American flag decorations, in honor of Juneteenth, hung outside the front door of the Hopper-Gibbons House in preparation for the rally. Photo by Sean Egan.

The rally opened with remarks from Manhattan Borough President Gale Brewer, a vocal supporter of the house in the past. She not only offered testimony to the building’s importance, but vocalized a common concern surrounding preservation issues: Why aren’t agencies like LPC enforcing laws to the fullest, and why aren’t owners in the wrong being held accountable?

“I’m a big believer that if you do not follow the law, you should be punished,” declared Brewer, noting that the building should be “kept up to the Landmark standard” and have its extra story torn down. “It sets a statement; it sets a stick for others,” she asserted, calling on those present to continue to both celebrate and protect the building.

Following Brewer, Kelly Carroll of the Historic Districts Council decried the situation with the owner as an “affront to our city, our country, our law.”

City Councilmember Corey Johnson had similarly strong words of support for the cause.

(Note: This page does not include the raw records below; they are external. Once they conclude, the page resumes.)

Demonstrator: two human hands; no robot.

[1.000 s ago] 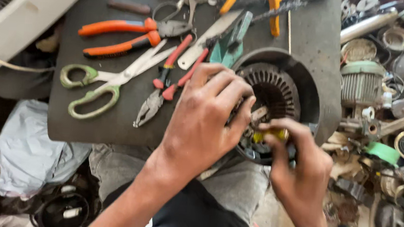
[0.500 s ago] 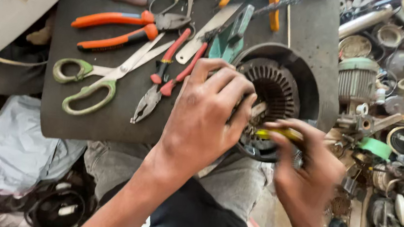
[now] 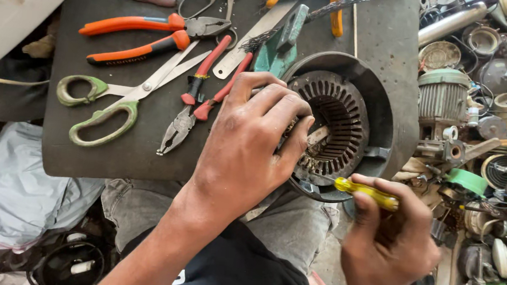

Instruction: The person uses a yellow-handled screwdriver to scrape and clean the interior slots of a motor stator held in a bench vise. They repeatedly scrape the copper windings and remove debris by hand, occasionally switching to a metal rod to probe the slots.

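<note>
On a dark work board [image 3: 102, 155] strewn with green-handled scissors [image 3: 118, 99] and red-handled pliers [image 3: 193, 104], a slotted motor stator [image 3: 339, 122] lies at the board's near right edge. The left hand [image 3: 247, 142] presses down over its left rim, fingers curled onto the core. The right hand [image 3: 390, 238] grips a yellow-handled screwdriver [image 3: 367, 192] just beside the stator's near rim.

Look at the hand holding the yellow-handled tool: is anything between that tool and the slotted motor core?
Nothing visible. The yellow-handled tool in the right hand already meets the motor core at its near rim; the left hand rests alongside.
</note>
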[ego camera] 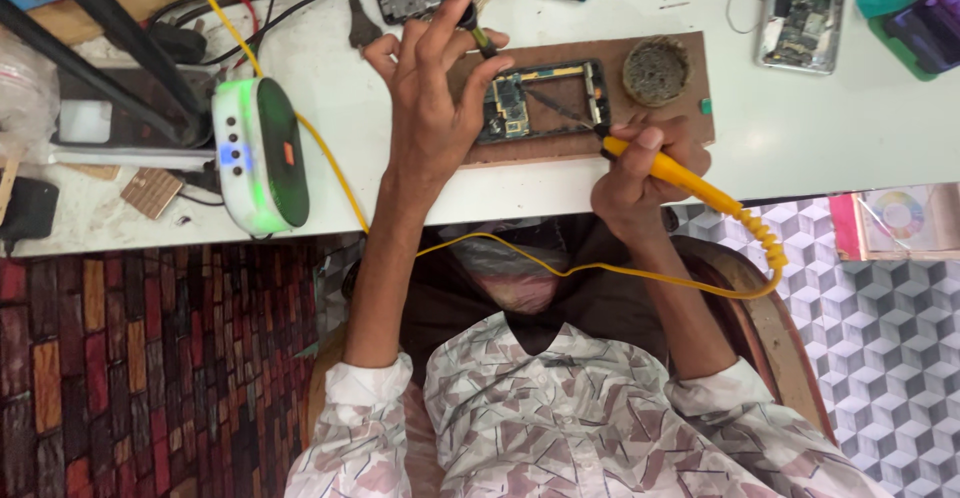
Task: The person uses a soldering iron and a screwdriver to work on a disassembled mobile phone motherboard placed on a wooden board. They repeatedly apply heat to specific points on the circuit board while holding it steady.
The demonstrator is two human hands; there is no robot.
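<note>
Right hand (632,170) closed around yellow soldering iron (668,170), tip on opened phone's circuit board (540,100), phone lying on brown board (590,144) on white desk (780,128), left hand (430,98) fingers spread, pinching a small dark tool (482,40) beside phone, round tip-cleaner tin (656,70) beyond

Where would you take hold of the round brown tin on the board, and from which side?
Take the round tin by its outer rim, from straight above. It sits upright and open-topped on the brown board, apart from the opened phone, with its far and right sides free.
</note>
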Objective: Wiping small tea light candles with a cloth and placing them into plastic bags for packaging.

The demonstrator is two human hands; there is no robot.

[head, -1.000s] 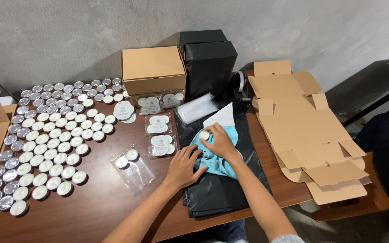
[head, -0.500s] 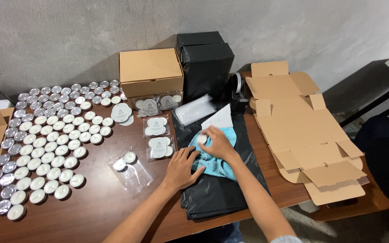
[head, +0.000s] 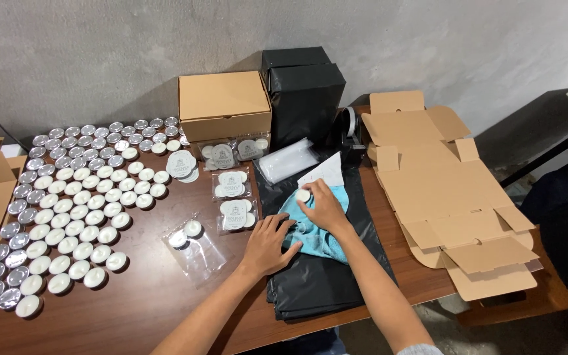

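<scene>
Right hand: right hand (head: pixel 323 209) pinches a small white candle (head: pixel 303 195) in closed fingertips, as before, over the blue cloth (head: pixel 315 230).
Left hand: left hand (head: pixel 269 244), fingers spread flat, has slid right onto the cloth's near-left edge.
Cloth: unmoved on black bags (head: pixel 323 283), centre of table (head: pixel 133 309).

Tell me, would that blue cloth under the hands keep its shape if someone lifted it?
Probably not. The blue cloth lies crumpled in soft folds on the black plastic sheet, so it would likely droop. It looks thin, so probably light. The left hand pins one edge, hinting it slides easily on that smooth plastic.
</scene>
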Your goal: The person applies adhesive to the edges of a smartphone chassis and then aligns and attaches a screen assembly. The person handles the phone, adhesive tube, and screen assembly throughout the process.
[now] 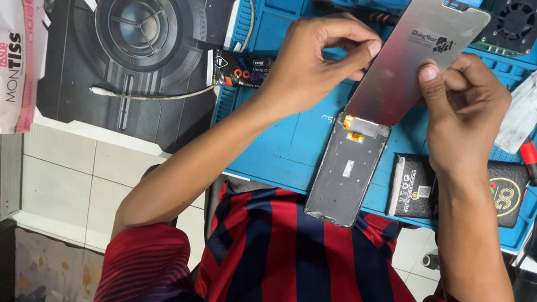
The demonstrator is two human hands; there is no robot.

Noting that the building was steeped in history, Johnson commented, “The addition, covered in stucco, [was] an illegal story that not only disrespects this individual structure, it disrupts and disrespects all of Lamartine Place — the whole Historic District.”

“Why isn’t this guy in jail?” questioned Johnson, asserting that the issue must be resolved as a way of “deterring other bad actors,” and that the LPC must “not reward bad behavior.”

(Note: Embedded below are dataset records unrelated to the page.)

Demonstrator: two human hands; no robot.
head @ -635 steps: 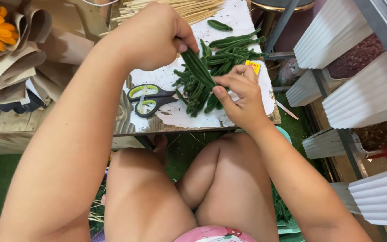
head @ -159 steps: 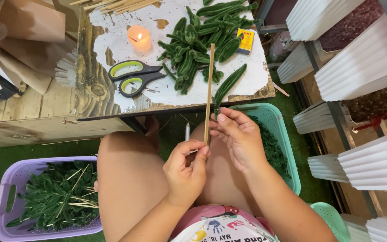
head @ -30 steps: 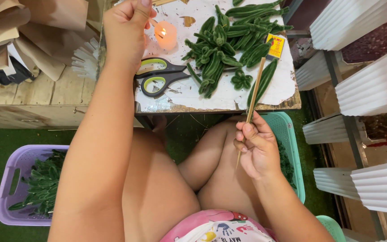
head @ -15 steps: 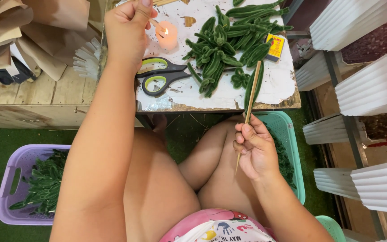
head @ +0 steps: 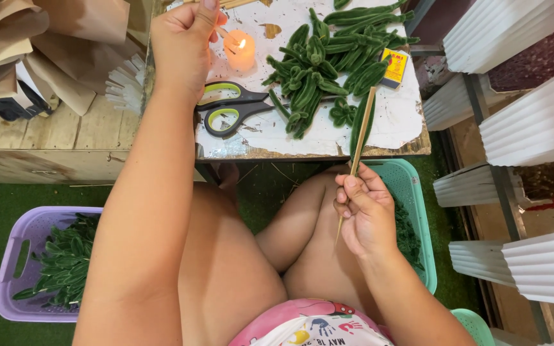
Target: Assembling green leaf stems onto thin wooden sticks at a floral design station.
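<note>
My right hand (head: pixel 363 214) holds a thin wooden stick (head: pixel 358 140) upright over my lap, its tip reaching the table's front edge. My left hand (head: pixel 184 38) is stretched out over the white-topped table (head: pixel 392 125), fingers closed on something thin held close to the flame of a small lit candle (head: pixel 240 51). A pile of fuzzy green leaf shapes (head: pixel 328 64) lies on the table to the right of the candle. Green-handled scissors (head: pixel 229 109) lie shut just below my left hand.
A small yellow matchbox (head: pixel 394 67) sits at the table's right. A teal basket (head: pixel 411 218) with green pieces stands by my right knee, a purple basket (head: pixel 27 263) of green pieces at the left. Brown paper wraps (head: pixel 46 45) lie on the wooden pallet; white pleated shelves (head: pixel 533 128) stand to the right.
My left hand stays by the candle, shifting only slightly. My right hand with the stick has drifted a little lower and leftward.
</note>
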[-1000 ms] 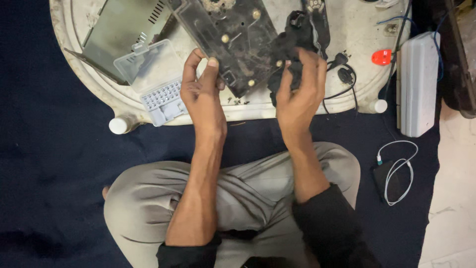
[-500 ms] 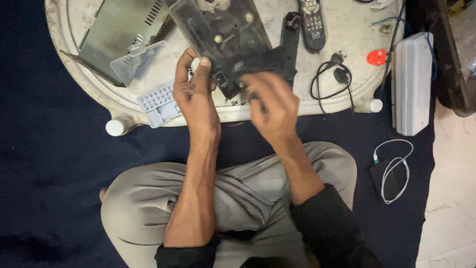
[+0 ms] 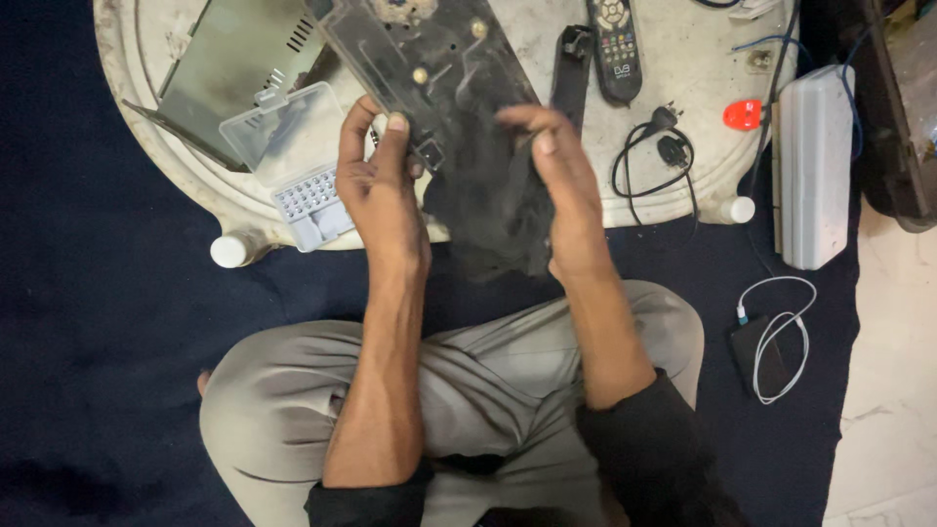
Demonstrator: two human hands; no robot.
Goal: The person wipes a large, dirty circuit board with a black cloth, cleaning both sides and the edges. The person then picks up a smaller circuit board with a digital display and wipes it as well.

“Enough is enough,” he concluded. “The city needs to come down with its full force of power and law to stop this from happening in the future.”

Fern Luskin of The Friends of Hopper-Gibbons Underground Railroad Site & Lamartine Place Historic District then offered her own brief comments on the matter, echoing many of the sentiments heard throughout the afternoon, noting that the fifth floor was “insulting” and that Mamounas was acting with “selfish greed and gall.” Lesley Doyel, representing Save Chelsea, encourated those present to “raise [their] combined voices and say a resounding ‘No’ ” to the mistreatment of the space.

Next, a representative from New York State Assemblymember Richard Gottfried’s office read a statement from Gottfried referring to the addition as a “monstrosity” and urging the Department of Buildings and the LPC to “do what they are empowered to do: approve what is right and disapprove what is wrong. This is blatantly wrong. History must be preserved!”

A sign on the corner of W. 29th St. & Eighth Ave., providing details on the June 18 rally for the Hopper-Gibbons House.
Photo by Sean Egan.

A sign on the corner of W. 29th St. & Eighth Ave., providing details on the June 18 rally for the Hopper-Gibbons House.
Photo by Sean Egan.

The last to speak was Pat Waldo, a tour guide and historic preservation student at Pratt, who emphasized that the house’s history in the Draft Riots should be looked at more closely during this “rise of Führer Trump” as a warning of how “white working class fears” can be provoked in “ugly and deadly” ways. “Now, more than ever, its important for us to examine that connection,” he maintained.

Finch called the rally to a close soon thereafter, and invited anyone present to come to a post-rally party on W. 26th St. The building has not yet been scheduled for an LPC hearing.